Halo by Crane - Part 2
In Part 1 of this series, I was able to construct the Halo by Crane structure but in the end it wasn’t able to bear its own weight. I had already replaced the most critical bars with thicker brass tubes.
After periodically staring at the structure (still hung from the ceiling) for a few days while doing other things, one morning I decided to see if there was a way to see if I could push downwards on some bars to counteract the forward-hanging lobe.
To my surpise, quite carefully, I was able to tilt the lobe upwards and the whole construction basically stayed standing, although it looked painfully strained!
So I added a guy-wire to the back of the structure, in the hope that it would stay standing.
I was astounded that it was actually standing, and I only had to add something to compensate for the forward weight of the lobe.

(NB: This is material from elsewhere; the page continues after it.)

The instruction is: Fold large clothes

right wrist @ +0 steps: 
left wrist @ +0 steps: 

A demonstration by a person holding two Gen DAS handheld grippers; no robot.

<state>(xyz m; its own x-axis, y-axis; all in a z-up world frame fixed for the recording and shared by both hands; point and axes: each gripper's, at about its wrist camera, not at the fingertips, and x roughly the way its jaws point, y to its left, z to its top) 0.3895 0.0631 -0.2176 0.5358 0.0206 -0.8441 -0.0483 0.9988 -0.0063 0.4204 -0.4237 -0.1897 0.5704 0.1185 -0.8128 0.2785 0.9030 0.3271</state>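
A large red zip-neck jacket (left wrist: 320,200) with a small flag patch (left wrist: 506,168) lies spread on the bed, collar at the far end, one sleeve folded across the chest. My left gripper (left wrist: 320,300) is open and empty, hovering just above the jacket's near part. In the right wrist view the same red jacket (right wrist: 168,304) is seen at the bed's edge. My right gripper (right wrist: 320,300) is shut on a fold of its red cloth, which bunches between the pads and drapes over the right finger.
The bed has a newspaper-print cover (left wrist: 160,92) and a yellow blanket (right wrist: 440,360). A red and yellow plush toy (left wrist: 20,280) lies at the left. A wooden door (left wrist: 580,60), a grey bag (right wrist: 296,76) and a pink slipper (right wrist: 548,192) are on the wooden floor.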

Proudly, I made some snaps of the new miracle, but if you zoom in, you can see that there was still a problem.
Eventually, after challenging it a bit more, things started to really break down.
The bottom tulips were under just too much compression so they bent and eventually collapsed altogether.
As you may imagine, this went together with the entire structure falling down, various cables disconnecting, and the subsequent gradual emotional recovery while staring at a bent and collapsed thing of beauty.
At one point one of the original thinner in the upper loop bent completely out of shape so I replaced it with an equal segment of the thicker ones which I had already used.
But the bottom twist was still too weak. The bars bent visibly, and looked very stressed.
Since at least the bottom three bars were really not up to the challenge of holding up this much weight, I ordered new bars.
This time taking it up another notch. I had first replaced the main section’s 21 bars (and one that completely buckled), which had 0.5mm walls, with much stronger ones with 1mm walls. So this time I went further to 1.5mm walls, and 6mm internal diameter.
Now there were three sizes being used!
This was basically all it needed! With the bottom twist now made of very thick walled bars, the structure stood confidently.
As it turned out, one of the bars in the second twist was also showing dangerous signs of bending, so I replaced that one too.
After that it was clear that there were no bars left over which were too weak for their job. That hurdle had now been crossed, thank goodness!
Playing around with the structure by wobbling it around a bit revealed that there was a kind of unwelcome degree of freedom, where you could make long sweeps while wobbling.
I zeroed in on where this was happening, where the hinge-action was taking place, and I was able to add two short tension cables to basically eliminate this problem.
Now it was stable and strong, it was time to celebrate with a photo shoot!
There’s something especially fascinating about the shadows that this tensegrity throws when you shine a sharp light on it.
I learned a great deal by building this complicated structure, that’s for certain. There were unexpected twists and turns on the way, and some pretty heart-wrenching disappointments.
I set out to create the first “post-Snelson” tensegrity, with an entirely new level of complexity, yet something that was easily designed in tenscript.
Now when come in every morning and I have to spend a while just looking at it, nudging it, and enjoying it’s imposing tightness and emptiness.
The shadow gave me an irresistable opportunity to make a couple very unique selfies.
Take that, 2020!!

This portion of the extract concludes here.